(Saved entries)
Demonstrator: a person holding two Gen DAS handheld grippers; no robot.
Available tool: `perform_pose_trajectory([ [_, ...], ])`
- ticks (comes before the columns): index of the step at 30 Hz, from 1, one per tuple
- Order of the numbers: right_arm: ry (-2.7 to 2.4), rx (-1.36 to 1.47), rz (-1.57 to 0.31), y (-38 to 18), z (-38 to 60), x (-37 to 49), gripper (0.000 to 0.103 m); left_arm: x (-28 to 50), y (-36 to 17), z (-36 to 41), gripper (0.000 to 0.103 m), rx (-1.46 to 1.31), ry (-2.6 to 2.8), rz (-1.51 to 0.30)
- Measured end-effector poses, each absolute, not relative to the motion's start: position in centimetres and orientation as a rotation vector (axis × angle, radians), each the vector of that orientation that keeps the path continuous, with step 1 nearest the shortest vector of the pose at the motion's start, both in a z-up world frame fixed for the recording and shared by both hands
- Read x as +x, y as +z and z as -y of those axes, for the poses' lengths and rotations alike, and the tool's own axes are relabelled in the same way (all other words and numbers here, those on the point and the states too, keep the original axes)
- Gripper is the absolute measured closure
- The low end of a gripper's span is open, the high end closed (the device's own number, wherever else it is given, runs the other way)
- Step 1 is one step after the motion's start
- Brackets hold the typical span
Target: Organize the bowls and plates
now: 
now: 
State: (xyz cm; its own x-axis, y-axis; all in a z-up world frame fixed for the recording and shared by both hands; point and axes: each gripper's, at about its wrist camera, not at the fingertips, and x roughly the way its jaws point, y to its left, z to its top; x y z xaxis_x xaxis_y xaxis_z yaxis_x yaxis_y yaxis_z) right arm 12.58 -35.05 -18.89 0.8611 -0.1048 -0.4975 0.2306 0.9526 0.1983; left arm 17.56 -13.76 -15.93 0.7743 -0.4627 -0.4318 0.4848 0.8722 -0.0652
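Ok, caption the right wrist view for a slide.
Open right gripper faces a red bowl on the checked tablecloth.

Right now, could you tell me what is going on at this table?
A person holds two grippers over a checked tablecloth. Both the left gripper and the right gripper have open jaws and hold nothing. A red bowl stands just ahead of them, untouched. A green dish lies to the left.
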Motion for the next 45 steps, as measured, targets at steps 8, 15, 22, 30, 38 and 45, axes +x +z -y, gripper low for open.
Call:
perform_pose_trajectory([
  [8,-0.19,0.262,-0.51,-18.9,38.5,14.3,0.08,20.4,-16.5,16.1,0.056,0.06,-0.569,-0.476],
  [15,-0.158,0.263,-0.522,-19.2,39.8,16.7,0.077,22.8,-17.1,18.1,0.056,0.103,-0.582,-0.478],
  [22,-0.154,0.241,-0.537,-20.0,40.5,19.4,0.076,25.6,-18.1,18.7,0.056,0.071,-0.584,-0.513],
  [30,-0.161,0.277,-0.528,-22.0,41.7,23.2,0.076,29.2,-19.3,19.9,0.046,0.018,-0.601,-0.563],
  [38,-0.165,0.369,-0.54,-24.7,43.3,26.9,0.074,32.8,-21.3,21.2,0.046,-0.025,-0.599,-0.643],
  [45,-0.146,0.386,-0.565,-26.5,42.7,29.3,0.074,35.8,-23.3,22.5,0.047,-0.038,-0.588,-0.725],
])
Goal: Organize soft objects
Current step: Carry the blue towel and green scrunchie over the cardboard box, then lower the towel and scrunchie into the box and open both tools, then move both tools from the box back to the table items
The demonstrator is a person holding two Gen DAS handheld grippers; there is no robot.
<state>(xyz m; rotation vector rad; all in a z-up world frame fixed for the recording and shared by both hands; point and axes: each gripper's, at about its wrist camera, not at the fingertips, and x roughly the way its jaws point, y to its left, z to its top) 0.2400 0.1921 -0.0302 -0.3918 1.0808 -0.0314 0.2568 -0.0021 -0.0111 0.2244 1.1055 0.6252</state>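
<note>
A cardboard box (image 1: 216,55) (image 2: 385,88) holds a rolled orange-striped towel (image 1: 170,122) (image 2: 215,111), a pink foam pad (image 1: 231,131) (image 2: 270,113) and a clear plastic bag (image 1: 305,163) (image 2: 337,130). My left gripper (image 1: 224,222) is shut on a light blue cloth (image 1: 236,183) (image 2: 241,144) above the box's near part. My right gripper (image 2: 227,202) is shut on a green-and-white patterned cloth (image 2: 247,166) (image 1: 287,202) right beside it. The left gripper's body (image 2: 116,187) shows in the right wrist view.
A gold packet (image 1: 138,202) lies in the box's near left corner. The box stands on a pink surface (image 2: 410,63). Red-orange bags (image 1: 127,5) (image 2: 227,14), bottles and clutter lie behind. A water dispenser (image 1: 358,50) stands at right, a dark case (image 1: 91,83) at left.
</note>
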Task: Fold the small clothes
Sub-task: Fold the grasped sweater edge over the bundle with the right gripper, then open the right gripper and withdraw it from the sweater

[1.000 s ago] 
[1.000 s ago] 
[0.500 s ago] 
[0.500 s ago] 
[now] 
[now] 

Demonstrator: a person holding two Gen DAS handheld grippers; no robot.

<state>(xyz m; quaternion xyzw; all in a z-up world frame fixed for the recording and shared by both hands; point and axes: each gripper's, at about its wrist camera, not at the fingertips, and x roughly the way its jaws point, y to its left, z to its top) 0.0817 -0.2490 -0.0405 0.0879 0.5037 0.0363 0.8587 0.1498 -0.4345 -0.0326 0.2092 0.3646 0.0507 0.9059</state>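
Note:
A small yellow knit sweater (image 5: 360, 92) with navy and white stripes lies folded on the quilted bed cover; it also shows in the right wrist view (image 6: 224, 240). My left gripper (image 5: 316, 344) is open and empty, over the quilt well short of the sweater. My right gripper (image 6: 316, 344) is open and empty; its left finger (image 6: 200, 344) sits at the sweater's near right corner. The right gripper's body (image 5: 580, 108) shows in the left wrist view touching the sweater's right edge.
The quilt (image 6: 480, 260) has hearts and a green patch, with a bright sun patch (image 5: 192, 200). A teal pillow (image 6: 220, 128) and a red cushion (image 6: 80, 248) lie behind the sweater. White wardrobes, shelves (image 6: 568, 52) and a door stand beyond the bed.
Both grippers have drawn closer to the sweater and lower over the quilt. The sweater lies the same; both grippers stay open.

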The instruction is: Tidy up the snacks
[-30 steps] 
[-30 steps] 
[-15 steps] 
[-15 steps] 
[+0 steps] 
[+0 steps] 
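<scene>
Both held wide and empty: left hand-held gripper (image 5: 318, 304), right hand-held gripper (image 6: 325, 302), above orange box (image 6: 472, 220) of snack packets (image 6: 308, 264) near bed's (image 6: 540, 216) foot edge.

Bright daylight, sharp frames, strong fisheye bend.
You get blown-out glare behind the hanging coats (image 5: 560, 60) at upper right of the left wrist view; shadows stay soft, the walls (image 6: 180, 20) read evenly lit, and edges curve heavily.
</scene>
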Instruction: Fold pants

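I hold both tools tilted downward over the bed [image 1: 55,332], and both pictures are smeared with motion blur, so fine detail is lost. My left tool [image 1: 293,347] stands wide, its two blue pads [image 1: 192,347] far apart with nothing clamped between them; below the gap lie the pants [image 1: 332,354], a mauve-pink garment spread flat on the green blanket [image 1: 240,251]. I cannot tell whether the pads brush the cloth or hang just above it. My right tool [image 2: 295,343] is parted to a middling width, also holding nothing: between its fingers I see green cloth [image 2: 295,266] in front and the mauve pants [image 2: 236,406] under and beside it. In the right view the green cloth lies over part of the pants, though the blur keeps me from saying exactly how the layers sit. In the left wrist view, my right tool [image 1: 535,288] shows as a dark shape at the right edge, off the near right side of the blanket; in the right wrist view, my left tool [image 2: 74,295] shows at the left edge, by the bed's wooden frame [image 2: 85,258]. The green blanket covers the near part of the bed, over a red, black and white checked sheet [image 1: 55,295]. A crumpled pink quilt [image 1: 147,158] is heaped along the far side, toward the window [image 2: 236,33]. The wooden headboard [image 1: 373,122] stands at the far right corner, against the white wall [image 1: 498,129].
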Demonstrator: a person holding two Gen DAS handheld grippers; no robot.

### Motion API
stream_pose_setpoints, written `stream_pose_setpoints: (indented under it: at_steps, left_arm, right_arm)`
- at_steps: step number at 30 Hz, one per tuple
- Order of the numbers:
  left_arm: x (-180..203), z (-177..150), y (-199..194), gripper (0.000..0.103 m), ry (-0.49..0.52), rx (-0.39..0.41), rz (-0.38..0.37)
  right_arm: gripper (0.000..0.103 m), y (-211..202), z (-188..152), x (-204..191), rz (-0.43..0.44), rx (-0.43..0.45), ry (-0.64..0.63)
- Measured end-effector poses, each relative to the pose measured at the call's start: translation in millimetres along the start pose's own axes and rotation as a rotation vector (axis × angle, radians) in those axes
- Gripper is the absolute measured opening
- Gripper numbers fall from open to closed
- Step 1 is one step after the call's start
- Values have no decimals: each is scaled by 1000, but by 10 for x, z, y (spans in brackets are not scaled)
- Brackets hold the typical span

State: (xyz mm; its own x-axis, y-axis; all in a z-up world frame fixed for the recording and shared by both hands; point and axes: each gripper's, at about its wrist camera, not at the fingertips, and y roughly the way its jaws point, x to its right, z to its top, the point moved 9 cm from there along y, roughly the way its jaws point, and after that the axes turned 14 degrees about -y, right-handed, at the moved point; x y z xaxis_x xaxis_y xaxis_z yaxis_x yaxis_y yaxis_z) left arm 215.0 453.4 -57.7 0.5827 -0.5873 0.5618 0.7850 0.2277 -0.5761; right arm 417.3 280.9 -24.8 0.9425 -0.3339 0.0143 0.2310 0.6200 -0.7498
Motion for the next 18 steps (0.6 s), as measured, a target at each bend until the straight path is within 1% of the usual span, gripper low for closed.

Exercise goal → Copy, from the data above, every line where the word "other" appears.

Result for this task →
- Read x as +x, y as +z and z as -y of those axes, for the poses' lengths and rotations alike, and the tool's own axes are relabelled in the same way (all other words and numbers here, those on the point and the states too, keep the original axes)
- The low end of a gripper's span is open, the high end closed (the device's own number, wherever else it is given, runs the other way)

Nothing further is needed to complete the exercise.